There remains a need in the art for an aluminum brazing alloy with a high silicon content and high magnesium content, the silicon particles being finely dispersed, for low brazing temperatures in fluxless brazing processes. It would be particularly desirable if such aluminum brazing alloy were available in foil form with a minimum oxide film thickness.

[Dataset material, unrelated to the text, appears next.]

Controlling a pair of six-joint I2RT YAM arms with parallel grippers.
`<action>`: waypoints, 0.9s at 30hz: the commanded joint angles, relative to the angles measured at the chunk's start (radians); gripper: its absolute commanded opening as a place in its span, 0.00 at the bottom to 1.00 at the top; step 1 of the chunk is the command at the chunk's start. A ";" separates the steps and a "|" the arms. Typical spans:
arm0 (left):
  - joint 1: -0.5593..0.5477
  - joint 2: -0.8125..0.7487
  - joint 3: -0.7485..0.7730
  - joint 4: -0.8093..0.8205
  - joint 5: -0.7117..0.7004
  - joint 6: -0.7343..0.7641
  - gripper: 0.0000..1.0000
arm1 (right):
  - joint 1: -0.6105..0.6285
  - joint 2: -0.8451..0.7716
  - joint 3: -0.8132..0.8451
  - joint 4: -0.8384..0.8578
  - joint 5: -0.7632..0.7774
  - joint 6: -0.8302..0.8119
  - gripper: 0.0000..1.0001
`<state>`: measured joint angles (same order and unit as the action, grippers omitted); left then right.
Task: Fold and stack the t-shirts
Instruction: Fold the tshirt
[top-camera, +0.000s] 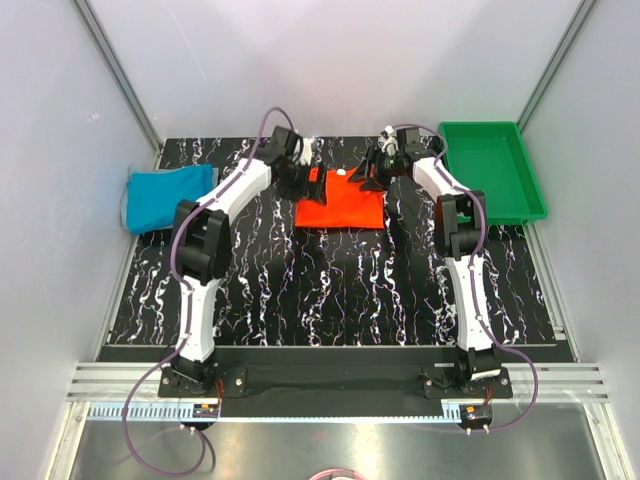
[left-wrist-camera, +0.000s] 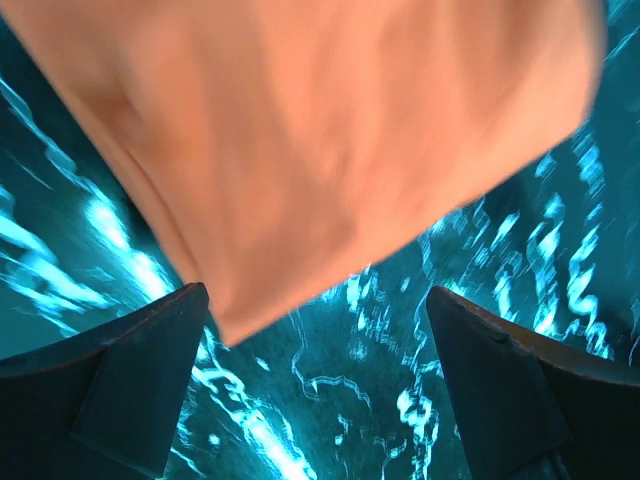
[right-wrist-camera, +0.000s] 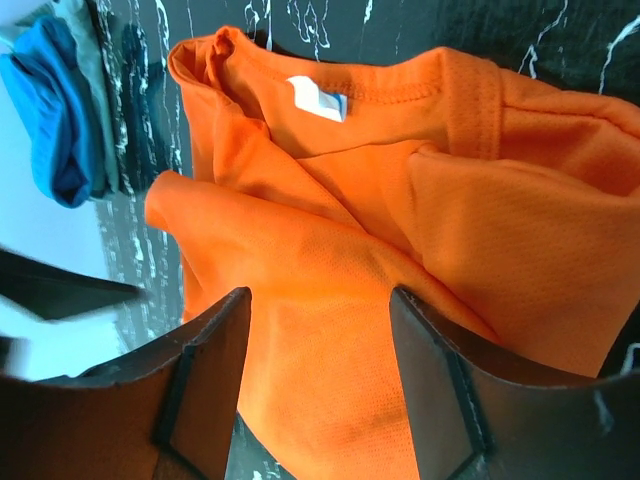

U.S. Pat. No. 4,142,571 teaches a method for making continuous polycrystalline or amorphous strips of considerable width (greater than 7 mm) directly from the melt by forcing molten metal onto the surface of a moving chill body under pressure through a slotted nozzle located in close proximity to the surface of the chill body. Because of the density, fluidity, and strong tendency for oxidation of aluminum alloys, it has been found that it is very difficult to maintain melt flow uniformity for long times and therefore produce large quantities of aluminum alloy ribbon suitable for brazing applications with the method as disclosed by Narasimhan in U.S. Pat. No. 4,142,571. There is, therefore, a need for an improved process that would make the production of aluminum brazing foils in commercial quantities possible.